## How to complete this task
Output each line exactly as written, from the first line of the records to the line bearing "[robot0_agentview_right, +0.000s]", inclusive, while leaving every picture out.

## Exercise material
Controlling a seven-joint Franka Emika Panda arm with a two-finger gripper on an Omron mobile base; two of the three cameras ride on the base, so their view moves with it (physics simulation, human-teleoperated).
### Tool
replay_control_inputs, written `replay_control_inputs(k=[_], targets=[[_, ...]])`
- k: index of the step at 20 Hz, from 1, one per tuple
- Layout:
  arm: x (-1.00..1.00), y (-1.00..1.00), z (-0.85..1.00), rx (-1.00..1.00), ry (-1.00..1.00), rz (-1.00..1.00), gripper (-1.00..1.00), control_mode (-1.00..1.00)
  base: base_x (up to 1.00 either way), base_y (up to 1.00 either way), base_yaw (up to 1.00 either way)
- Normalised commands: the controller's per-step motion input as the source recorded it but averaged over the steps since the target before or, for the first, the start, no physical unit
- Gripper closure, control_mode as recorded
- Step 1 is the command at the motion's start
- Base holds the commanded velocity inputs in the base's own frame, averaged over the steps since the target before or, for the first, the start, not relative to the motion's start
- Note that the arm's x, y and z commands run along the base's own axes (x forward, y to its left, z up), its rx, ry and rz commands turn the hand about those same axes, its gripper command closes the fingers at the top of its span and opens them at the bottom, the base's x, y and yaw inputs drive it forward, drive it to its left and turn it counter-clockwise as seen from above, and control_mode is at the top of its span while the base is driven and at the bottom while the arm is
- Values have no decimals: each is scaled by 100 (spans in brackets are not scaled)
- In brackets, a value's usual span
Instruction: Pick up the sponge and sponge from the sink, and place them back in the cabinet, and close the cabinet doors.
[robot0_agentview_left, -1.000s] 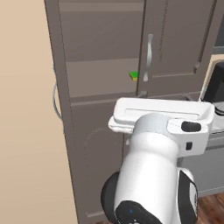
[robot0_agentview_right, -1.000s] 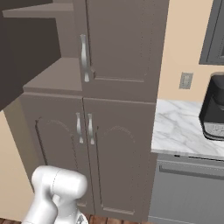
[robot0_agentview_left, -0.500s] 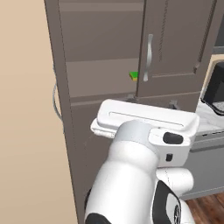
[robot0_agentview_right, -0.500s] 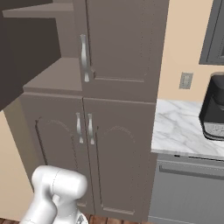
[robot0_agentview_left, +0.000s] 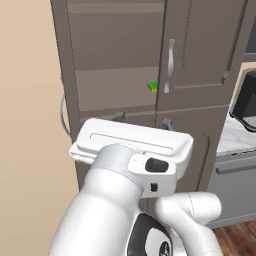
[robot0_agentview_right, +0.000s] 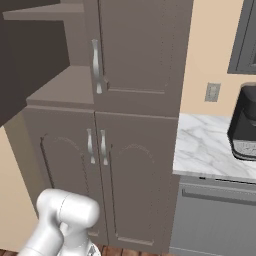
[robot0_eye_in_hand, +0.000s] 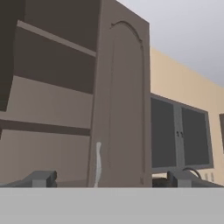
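The end effector (robot0_eye_in_hand: 109, 178) is spread wide with nothing between its fingertips (robot0_eye_in_hand: 41, 178) — they point at the cabinet (robot0_agentview_left: 120, 75), where the upper left door hangs open and bare shelves show behind it. The upper right cabinet door (robot0_agentview_left: 205, 50) is closed, its silver handle (robot0_agentview_left: 171, 65) just beside the gap. One sponge (robot0_agentview_left: 152, 87), green on top with a yellow edge, lies on the open shelf at the edge of that closed door. In the right base view the lower arched doors (robot0_agentview_right: 105, 180) are shut — their two handles side by side. A marble bench (robot0_agentview_right: 212, 150) runs off to the right, carrying a black coffee machine (robot0_agentview_right: 244, 122).
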Motion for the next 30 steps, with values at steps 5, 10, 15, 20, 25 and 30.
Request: replay_control_inputs(k=[5,10,15,20,25,30], targets=[[0,44,-4,0,0,0,-100,-100,0,0,0],[4,47,-6,0,0,0,-100,-100,0,0,0],[10,37,-2,0,0,0,-100,-100,0,0,0],[18,32,-4,0,0,0,-100,-100,0,0,0],[23,30,-12,0,0,0,-100,-100,0,0,0],[30,33,-21,0,0,0,-100,-100,0,0,0]])
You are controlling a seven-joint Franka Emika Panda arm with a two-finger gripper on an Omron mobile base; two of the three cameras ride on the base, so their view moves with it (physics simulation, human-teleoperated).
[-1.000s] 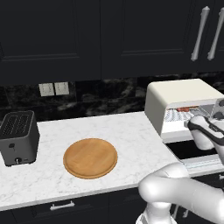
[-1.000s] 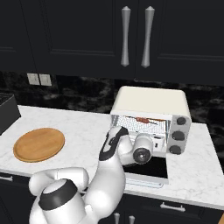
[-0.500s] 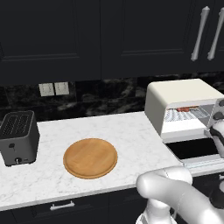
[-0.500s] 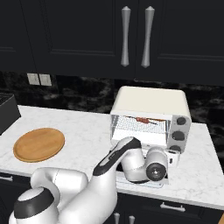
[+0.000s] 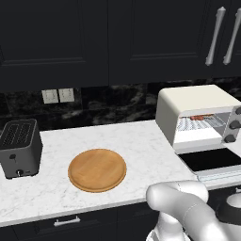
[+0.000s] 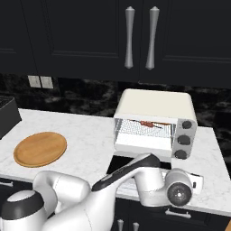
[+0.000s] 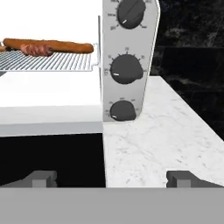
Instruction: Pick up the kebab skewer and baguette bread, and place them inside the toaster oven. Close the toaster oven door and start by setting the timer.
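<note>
We see the toaster oven [image 5: 197,110] standing at the right end of the marble counter [image 5: 141,150], its door [image 5: 209,160] folded down flat toward us so the dark glass lies level in front of the mouth. Inside, on the wire rack [image 7: 48,62], the baguette [image 7: 52,44] lies lengthwise along the far side and the skewer [image 7: 33,49] sits just in front of it, touching or nearly so; from the right base view the skewer [image 6: 146,123] reads as a thin stick with dark meat at its middle. The hand view brings out three dark knobs [image 7: 126,69] stacked on the oven's right panel, which the base views show small. The gripper [image 7: 111,179] is low in front of the open door, its two finger tips [image 7: 41,178] set wide apart with nothing between them, one over the dark glass and the other over bare marble right of the door. To the right of the oven the counter runs free to its edge beside the dark backsplash. Well to the left lie a round wooden board [image 5: 97,170] and, farther left, a dark slot toaster [image 5: 19,147], with open marble between board and oven. In the right base view the arm's white elbow crosses in front of the near edge of the door.
</note>
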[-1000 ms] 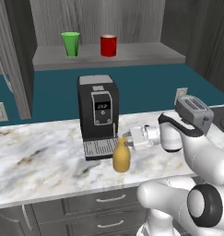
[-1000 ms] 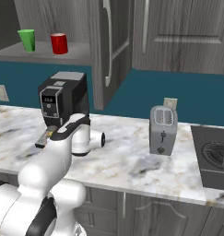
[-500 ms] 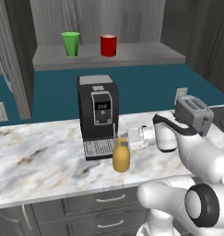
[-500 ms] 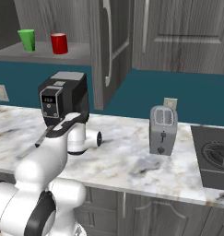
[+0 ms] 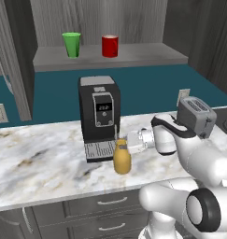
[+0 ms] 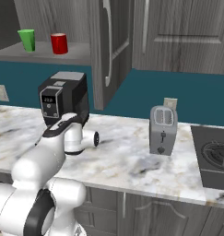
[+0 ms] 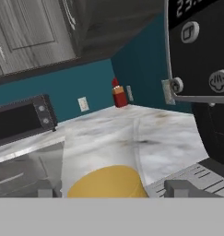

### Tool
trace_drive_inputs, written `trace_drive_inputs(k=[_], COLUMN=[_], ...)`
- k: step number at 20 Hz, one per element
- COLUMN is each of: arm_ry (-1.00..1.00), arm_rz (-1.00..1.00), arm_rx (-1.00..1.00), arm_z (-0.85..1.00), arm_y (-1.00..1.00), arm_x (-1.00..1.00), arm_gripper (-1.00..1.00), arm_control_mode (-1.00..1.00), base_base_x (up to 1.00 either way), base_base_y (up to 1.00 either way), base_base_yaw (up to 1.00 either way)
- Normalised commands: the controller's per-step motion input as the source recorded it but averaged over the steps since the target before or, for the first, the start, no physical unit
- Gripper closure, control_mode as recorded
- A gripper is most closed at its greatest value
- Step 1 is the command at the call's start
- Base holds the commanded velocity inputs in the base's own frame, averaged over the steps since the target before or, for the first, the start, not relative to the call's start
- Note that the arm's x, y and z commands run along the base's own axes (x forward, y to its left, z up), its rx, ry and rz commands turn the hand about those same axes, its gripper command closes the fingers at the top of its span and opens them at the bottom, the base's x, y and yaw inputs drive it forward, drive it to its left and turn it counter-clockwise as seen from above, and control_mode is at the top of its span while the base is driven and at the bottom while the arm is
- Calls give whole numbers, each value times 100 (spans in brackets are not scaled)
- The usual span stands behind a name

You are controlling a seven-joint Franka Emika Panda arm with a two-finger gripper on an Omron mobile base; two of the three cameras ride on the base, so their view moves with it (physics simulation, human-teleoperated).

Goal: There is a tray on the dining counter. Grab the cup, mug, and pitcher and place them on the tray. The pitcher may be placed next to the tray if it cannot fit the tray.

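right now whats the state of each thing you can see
pitcher: upright on the worktop, between the fingers
gripper: jaws either side of the pitcher's neck, grip not clear
cup: upright on the shelf
mug: upright on the shelf, beside the cup
toaster: upright, slots empty

the arm reaches low and forward, wrist level, the tool [image 5: 123,145] with jaws parted.

Kitchen, coffee machine [image 5: 100,117], toaster [image 6: 162,130], marble worktop [image 5: 35,158]

Pitcher [image 5: 122,158] before coffee machine [image 5: 99,116]
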Motion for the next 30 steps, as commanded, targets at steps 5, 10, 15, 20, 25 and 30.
trace_drive_inputs(k=[5, 10, 15, 20, 25, 30], arm_ry=[-3, -1, 0, 0, -2, 0], arm_rz=[0, -1, -1, 0, 0, 0], arm_rx=[3, 10, 20, 1, 0, 0], arm_z=[40, 99, 94, 10, 0, 0], arm_y=[0, -6, -8, -2, 0, 0], arm_x=[-3, -6, -14, -1, -17, 0], arm_gripper=[100, 100, 100, 100, 100, 100], arm_control_mode=[-100, -100, -100, -100, 100, 100], base_base_x=[0, 0, 0, 0, -6, -29], base_base_y=[0, 0, 0, 0, 0, 12], base_base_yaw=[0, 0, 0, 0, 0, 0])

## Response for this exercise
Controlling a seven-joint Franka Emika Panda arm with a two-finger gripper on an Omron mobile base; two of the three cameras ride on the base, so their view moves with it (physics simulation, human-teleoperated).
### Tool
replay_control_inputs, written `replay_control_inputs(k=[_], targets=[[_, ...]])`
- k: index of the step at 20 Hz, from 1, one per tuple
- Layout:
  arm: x (-1.00..1.00), y (-1.00..1.00), z (-0.85..1.00), rx (-1.00..1.00), ry (-1.00..1.00), rz (-1.00..1.00), gripper (-1.00..1.00), control_mode (-1.00..1.00)
  base: base_x (up to 1.00 either way), base_y (up to 1.00 either way), base_yaw (up to 1.00 either way)
- Normalised commands: the controller's per-step motion input as the source recorded it but averaged over the steps since the target before or, for the first, the start, no physical unit
- Gripper closure, control_mode as recorded
- Step 1 is the command at the motion's start
- Base holds the commanded velocity inputs in the base's own frame, averaged over the steps since the target before or, for the first, the start, not relative to the motion's start
- Note that the arm's x, y and z commands run along the base's own axes (x forward, y to its left, z up), its rx, ry and rz commands turn the hand about those same axes, its gripper command closes the fingers at the top of its span and opens them at the bottom, the base's x, y and yaw inputs drive it forward, drive it to its left and turn it counter-clockwise as seen from above, and control_mode is at the top of its span while the base is driven and at the bottom while the arm is
- Values have no decimals: each is scaled by 100 (spans in brackets are not scaled)
- In brackets, a value's usual span
Instruction: Pick up the sponge and sponge from the sink, and place them back in the cabinet, and close the cabinet doors.
[robot0_agentview_left, -1.000s] 
[robot0_agentview_right, -1.000s] 
[robot0_agentview_left, -0.500s] 
[robot0_agentview_right, -0.500s] 
[robot0_agentview_left, +0.000s] 
[robot0_agentview_right, +0.000s] 

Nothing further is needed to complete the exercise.